Fermente süt ürünleri kilo kaybına katkıda bulunur, bu nedenle çok sayıda ve en yaygın diyetlerin ayrılmaz bir parçasıdırlar.

Ana farklar

Kefir üreticileri ve tedarikçileri, ürünü yapmak için yirmiden fazla bileşen içeren karmaşık bir başlangıç ​​kültürü kullanıyor: maya farklı şekiller, streptokoklar, çeşitli bakteriler ve diğer bileşenler. Üretimde yağsız veya tam yağlı süt kullanılabilir.

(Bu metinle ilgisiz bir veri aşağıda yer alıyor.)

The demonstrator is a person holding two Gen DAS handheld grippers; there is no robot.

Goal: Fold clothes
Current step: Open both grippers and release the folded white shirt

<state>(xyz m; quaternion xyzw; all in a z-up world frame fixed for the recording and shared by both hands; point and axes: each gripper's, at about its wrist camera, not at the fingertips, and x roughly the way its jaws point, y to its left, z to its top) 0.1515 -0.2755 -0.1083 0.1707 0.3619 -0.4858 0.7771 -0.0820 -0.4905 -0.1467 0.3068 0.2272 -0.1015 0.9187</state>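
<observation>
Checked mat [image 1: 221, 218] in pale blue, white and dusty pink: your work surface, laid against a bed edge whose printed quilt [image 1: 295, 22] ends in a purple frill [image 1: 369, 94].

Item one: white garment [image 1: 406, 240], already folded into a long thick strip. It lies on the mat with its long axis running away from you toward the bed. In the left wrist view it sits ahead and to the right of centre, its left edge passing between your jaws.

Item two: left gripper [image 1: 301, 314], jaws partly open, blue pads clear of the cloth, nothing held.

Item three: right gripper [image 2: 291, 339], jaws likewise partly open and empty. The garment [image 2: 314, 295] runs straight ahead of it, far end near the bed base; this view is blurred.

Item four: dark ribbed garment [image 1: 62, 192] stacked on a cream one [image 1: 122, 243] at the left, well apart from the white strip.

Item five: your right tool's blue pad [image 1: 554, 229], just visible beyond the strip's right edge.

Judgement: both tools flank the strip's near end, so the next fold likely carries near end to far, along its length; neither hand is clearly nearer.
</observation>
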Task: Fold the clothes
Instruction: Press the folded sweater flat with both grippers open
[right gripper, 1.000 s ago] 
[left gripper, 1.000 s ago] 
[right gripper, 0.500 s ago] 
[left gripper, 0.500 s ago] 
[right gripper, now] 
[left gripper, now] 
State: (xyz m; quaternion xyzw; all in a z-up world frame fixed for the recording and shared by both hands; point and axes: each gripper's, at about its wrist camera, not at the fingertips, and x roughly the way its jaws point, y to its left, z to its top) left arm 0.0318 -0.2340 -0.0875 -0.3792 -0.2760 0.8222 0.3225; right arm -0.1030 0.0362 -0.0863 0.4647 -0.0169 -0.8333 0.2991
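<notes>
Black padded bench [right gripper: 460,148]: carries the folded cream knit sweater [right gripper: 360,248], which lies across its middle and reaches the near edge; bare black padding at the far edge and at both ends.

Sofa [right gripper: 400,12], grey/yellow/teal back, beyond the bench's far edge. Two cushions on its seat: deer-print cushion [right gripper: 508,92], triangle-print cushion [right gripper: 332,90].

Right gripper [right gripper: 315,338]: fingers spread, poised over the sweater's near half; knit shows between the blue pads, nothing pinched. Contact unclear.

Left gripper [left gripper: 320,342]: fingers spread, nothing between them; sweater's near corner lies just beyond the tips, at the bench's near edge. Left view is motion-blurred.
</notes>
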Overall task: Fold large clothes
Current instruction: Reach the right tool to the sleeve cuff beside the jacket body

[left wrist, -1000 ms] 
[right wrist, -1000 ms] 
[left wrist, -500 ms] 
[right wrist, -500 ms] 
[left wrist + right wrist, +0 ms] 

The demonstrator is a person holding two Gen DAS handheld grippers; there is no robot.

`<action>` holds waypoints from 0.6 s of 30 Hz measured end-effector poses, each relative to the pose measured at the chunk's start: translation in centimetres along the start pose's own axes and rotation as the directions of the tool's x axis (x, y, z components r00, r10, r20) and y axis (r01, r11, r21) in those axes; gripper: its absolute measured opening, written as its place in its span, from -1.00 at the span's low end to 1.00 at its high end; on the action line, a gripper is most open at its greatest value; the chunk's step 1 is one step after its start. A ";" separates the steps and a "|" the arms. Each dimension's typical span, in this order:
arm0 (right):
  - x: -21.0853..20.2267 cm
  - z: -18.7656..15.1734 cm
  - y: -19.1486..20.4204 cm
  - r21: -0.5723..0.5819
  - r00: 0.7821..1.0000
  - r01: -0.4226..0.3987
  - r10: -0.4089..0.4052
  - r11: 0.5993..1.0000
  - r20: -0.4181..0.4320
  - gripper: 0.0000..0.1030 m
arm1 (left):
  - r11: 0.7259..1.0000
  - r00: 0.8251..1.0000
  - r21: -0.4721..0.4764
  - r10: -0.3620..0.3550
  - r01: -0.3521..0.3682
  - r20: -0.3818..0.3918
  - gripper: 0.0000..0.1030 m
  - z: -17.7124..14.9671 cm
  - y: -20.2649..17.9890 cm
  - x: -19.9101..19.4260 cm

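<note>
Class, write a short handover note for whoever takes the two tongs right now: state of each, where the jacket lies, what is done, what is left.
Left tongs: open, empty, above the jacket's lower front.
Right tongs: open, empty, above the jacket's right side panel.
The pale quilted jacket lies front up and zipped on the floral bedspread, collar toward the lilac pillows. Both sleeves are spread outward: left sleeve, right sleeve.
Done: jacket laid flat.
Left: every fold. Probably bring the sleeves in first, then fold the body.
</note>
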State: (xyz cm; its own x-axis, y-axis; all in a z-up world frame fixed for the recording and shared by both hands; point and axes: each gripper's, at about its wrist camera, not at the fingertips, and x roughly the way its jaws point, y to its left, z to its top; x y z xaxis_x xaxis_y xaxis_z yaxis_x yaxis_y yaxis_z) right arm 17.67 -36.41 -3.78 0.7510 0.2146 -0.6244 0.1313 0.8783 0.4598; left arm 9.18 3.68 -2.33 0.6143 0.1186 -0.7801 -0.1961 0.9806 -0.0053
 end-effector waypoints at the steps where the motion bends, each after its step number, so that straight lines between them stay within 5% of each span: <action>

Yoğurt yapmak için ağırlıklı olarak yağsız süt ve iki kültür içeren bir başlangıç ​​kültürü kullanılır: termofilik streptokok ve Bulgar basili.

Kullanım sonucunda farklı teknolojiler ve bileşenleri, kefir, düşük protein içeriğine sahip daha karmaşık bir bileşime sahiptir. Bağırsaklarda kök salabilen ve oradaki mikroflorayı normalleştirebilen mikroorganizmalar içerir. Şunu belirtmek gerekir ki mikroorganizmalar doğal yoğurt böyle bir etkisi yoktur ancak bağırsakları zararlı bileşiklerden ve bakterilerden temizleyebilmektedir. Ayrıca ürünler birbirinden farklı tat özellikleri. Yoğurtlara sıklıkla çeşitli dolgu maddeleri eklenir.